— Data in this exercise —
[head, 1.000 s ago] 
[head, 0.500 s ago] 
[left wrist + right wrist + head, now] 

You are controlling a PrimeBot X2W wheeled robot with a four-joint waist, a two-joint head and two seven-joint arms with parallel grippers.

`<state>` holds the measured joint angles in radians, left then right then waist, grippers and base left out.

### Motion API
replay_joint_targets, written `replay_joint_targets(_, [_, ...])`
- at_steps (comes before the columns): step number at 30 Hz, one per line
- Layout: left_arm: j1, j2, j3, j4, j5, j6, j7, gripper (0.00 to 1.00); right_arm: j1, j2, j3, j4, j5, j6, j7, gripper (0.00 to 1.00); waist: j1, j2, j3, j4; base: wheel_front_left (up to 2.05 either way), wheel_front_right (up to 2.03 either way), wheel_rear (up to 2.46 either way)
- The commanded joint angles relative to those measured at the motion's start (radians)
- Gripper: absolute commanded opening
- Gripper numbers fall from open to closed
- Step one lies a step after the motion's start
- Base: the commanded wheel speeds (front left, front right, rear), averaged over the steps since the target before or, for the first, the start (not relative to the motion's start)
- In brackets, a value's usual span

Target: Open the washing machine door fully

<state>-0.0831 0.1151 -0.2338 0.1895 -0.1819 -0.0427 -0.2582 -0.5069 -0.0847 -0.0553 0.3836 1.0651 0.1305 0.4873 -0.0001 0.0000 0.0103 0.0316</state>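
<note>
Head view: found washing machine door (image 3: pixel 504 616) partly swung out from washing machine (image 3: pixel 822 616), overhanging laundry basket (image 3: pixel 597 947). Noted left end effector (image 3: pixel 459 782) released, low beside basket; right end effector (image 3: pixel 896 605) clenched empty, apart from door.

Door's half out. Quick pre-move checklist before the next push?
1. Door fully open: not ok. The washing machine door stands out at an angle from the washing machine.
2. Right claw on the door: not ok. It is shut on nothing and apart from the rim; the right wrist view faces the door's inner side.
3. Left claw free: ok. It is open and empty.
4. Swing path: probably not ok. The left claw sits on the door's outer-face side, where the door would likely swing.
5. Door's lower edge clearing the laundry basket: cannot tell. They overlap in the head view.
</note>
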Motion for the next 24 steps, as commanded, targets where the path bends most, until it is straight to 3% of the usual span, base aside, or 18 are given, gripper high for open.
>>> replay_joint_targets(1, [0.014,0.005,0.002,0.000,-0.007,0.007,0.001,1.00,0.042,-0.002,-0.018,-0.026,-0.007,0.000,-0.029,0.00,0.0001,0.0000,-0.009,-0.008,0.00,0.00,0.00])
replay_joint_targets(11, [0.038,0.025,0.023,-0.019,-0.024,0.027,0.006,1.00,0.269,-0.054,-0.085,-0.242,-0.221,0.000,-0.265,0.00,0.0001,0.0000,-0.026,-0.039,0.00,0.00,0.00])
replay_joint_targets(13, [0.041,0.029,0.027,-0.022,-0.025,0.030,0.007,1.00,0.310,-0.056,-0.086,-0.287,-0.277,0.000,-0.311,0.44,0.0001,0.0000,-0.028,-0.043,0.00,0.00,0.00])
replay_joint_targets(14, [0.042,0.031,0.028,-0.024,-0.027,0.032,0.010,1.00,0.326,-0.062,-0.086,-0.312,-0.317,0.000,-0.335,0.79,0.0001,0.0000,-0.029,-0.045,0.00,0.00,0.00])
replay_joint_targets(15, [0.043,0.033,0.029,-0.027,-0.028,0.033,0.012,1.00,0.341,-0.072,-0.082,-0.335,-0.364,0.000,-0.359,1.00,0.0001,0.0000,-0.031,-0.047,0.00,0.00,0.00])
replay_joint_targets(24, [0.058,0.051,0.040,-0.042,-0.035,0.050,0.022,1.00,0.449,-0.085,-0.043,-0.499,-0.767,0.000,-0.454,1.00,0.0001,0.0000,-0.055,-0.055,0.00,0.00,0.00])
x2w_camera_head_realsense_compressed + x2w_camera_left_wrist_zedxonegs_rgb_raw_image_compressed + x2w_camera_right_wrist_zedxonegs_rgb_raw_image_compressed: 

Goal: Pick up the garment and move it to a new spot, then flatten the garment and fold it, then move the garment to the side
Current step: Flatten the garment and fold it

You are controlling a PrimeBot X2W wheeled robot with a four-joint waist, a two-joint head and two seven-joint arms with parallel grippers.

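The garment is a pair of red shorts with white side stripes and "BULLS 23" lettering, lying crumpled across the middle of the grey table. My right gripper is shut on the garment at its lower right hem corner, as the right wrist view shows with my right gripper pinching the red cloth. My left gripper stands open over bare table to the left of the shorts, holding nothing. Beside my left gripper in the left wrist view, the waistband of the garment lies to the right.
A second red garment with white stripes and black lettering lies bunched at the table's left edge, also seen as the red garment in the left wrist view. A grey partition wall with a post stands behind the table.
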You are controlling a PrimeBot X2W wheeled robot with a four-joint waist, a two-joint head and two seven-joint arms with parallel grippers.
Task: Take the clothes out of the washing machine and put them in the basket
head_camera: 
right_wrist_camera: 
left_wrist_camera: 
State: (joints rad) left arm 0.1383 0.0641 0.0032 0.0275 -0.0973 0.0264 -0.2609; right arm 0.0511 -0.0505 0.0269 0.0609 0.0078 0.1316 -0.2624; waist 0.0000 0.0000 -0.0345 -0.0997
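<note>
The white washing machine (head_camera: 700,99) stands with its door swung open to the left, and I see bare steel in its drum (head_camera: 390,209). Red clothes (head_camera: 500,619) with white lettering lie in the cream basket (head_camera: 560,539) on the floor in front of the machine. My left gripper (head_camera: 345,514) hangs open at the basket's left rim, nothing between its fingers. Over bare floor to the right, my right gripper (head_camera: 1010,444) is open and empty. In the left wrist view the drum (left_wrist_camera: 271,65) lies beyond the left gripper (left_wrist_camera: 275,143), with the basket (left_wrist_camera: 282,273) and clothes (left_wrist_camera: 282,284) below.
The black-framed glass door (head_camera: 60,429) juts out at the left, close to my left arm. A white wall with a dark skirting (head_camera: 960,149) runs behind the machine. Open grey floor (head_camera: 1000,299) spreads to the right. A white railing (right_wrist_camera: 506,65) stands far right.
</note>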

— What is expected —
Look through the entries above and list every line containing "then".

— Your response —
`<state>` holds the measured joint angles in radians, left then right then waist, grippers and base left out.
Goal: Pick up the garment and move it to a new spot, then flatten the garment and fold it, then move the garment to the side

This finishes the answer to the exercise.